As was typical of a state with large Appalachian stock, Ku Klux organizations thrived in the border regions between the Lowland and the Hill Country, permeating heavily within the Piedmont. Much like Arkansas, the Ku Klux Klan and various white militias engaged in much higher profile warfare in comparison to other former Confederate States. Holden’s gubernatorial service proved exponentially unpopular, and the Klan executed a reign of terror, often in the form of military style raids, throughout the Piedmont. The clashes between the Radicals, Negroes, and Klan in the region resulted in the highly publicized executions of Wyatt Outlaw, Negro Town Commissioner and Constable of Graham, and Republican State Senator John Walter Stephens. These series of actions catalyzed the Kirk-Holden War of 1870.
Utilizing the assistance of Colonel George Washington Kirk and placing him in command of the state militia, Holden declared martial law in Alamance and Graham counties, yet the militia would invade much of the greater Piedmont anyway. The multitude of skirmishes in the region, particularly those two aforementioned counties, gave the war its namesake. The total lockdown of the area, false imprisonment and hearsay trials, and treatment of locals at the hands of a militia led by a hostile scalawag and staffed with a large number of Negroes left Whites awestruck.

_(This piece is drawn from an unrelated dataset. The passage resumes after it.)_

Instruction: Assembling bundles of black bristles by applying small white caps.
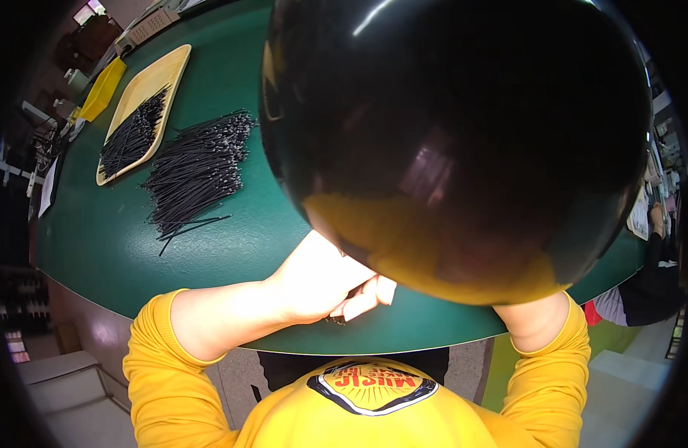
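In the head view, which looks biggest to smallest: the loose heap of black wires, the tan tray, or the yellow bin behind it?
1. Loose heap of black wires.
2. Tan tray, nearly as large and farther off, so the order is unsure.
3. Yellow bin, clearly smallest.

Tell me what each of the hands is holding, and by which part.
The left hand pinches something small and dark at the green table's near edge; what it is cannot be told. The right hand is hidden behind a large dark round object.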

The backlash against Holden’s actions in the region, a grave mistake on the Governor’s part considering the vehement distaste for authority among Appalachians, resulted in the Democratic Party seizing the reins of state power the following election in August 1870. Holden was immediately impeached. Breathing a sigh of relief, the population was given a bit of room to relax. Indicative of the divided nature of North Carolinians, a Democratic governor would not immediately follow the party’s ascension. One would eventually be elected in 1877. However, this would not put an end to the Republicans of the state until the 1890s when a series of insurrections carried out by the Red Shirts would solidify Democratic control of the state for generations. North Carolinians still held a long lasting propensity for liberal populism and moderation toward the Negro Question.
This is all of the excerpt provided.